Il tedesco è il pilota che è incorso in sanzioni in più Gran Premi di tutto lo schieramento, ma anche all'altra Rossa di Kimi Raikkonen non è sempre andato tutto liscio. A Città del Messico Rosberg ha rischiato di veder la propria gara compromessa per un contatto al via causato da Verstappen, mentre a Interlagos la pioggia l'ha fatta da padrone in una pazza corsa caratterizzata dai numerosi ritiri e dalle molte ripartenze.

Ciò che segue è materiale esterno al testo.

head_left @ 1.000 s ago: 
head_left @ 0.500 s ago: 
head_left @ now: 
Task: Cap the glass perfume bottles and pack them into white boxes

Vettel si è dichiarato ovviamente soddisfatto per il podio: "Penso che quella di oggi sia stata una gara importante per noi: negli ultimi giri mi sarebbe piaciuto guadagnare altre due posizioni, e avevo la velocità per farlo, ma sarebbe stato difficile, perchè anche la macchina davanti a me poteva approfittare della scia". Al tedesco è bastato il secondo posto dietro al mai domo Lewis Hamilton, per vincere il suo primo titolo in carriera. Da (ormai ex) detentore del poco invidiabile record di pilota con il maggior numero di gare vinte (23) tra coloro che non hanno mai conquistato un Mondiale, a colui capace di interrompere l'egemonia di Lewis Hamilton, l'ex amico e ora rivale in Mercedes che lo aveva surclassato nelle due stagioni precedenti. Termina comunque al terzo posto nel mondiale dietro ai due inarrivabili, unico obiettivo raggiungibile. "Non è stata una bella corsa per me - racconta, commosso, il neo iridato - mi stavano raggiungendo ma alla fine è andata bene". Le due SF16-H, non solo non sono cresciute nel corso della stagione, ma hanno subito anche il ritorno delle due Red Bull, che con le scelte giuste, a volte anche impopolari, come la sostituzione di Kvjat con Verstappen, una power unit più potente e un telaio più performante, si sono imposte come la seconda forza del mondiale. Nel complesso abbiamo mostrato che il team ha carattere. "Abbiamo imparato molto e fatto tanti progressi". Non credo si possa diventare campioni per caso e per questo merita un segno di rispetto. Il tutto dovendo far fronte all'uscita infelice di qualche settimana prima da parte del vulcanico Bernie Ecclestone, che aveva definito un eventuale successo di Rosberg un bene per lui e per la Mercedes ma non per la Formula Uno, a differenza del compagno di squadra Hamilton, più al centro dei riflettori e quindi un 'personaggio' più adatto per il circus.

Nell'ultimo GP, però, qualcosa nella sua testa è scattato: tutti si aspettavano che capitolasse alla pressione psicologica del momento aizzata, tra l'altro, dal suo compagno di squadra, ed invece ha mantenuto i nervi saldi fino all'ultimo. Ritrova la calma e la concentrazione, e riprovaci l'anno prossimo!

Qualcuno può dire che ha gareggiato da codardo, da uno che non accetta di perdere.